Identifying Product Entities in text with Conditional Random Fields
Summary
With a growing portion of the web dedicated to the discussion, review and retail of consumer products, it is increasingly relevant to develop methods for automated extraction of Product Entities in user generated text. In addition, it is important that the extraction models provide feedback about the quality of their output, in the form of a confidence score associated with each entity.
Conditional Random Fields, which are designed as a discriminative solution for structured output prediction, have shown to be successful for the related problem of Named Entity Recognition. Furthermore, their probabilistic nature provides a natural way to obtain a confidence score.
In this thesis, the optimal application of Conditional Random Fields to the specific problem of identifying Product Entities is investigated. A set of experiments is designed and executed to compare different choices of feature sets. The results prove that Conditional Random Fields perform better than heuristic models for this task.
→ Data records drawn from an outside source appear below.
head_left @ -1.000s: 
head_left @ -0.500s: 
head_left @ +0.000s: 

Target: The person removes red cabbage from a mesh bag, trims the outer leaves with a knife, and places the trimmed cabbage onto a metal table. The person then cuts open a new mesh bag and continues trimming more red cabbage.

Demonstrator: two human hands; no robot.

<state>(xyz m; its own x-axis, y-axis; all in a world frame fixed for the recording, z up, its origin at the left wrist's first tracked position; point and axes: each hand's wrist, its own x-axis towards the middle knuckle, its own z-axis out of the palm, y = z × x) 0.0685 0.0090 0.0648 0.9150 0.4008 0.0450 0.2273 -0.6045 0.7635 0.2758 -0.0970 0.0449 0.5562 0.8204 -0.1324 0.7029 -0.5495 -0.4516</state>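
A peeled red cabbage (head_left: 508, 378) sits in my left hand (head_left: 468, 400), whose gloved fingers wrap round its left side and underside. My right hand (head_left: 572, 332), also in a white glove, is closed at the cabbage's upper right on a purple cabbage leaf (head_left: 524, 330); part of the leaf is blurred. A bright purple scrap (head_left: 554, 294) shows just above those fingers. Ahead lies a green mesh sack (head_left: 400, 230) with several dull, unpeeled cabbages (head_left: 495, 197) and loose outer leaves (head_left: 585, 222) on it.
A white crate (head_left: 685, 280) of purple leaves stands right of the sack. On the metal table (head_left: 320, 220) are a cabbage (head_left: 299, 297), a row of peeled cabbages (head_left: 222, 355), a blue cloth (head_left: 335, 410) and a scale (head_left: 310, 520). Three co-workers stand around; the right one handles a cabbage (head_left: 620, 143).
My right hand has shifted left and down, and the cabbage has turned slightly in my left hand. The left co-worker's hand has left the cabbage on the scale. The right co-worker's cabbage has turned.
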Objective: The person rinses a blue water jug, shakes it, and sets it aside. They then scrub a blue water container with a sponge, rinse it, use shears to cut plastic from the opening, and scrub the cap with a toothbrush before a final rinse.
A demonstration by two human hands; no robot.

In addition, several existing methods for confidence scoring are experimentally compared, and an optimized algorithm to calculate the exact confidence estimate (known as the Constrained Forward Backward estimate) is introduced. The experiments show that the more heuristic Gamma Product method has a comparable performance to the Constrained Forward Backward method, and thus provides an alternative confidence estimate to use in practice.
Finally, the F1 score for the Product Entity Recognition is enhanced even further by combining models, using the confidence score for voting.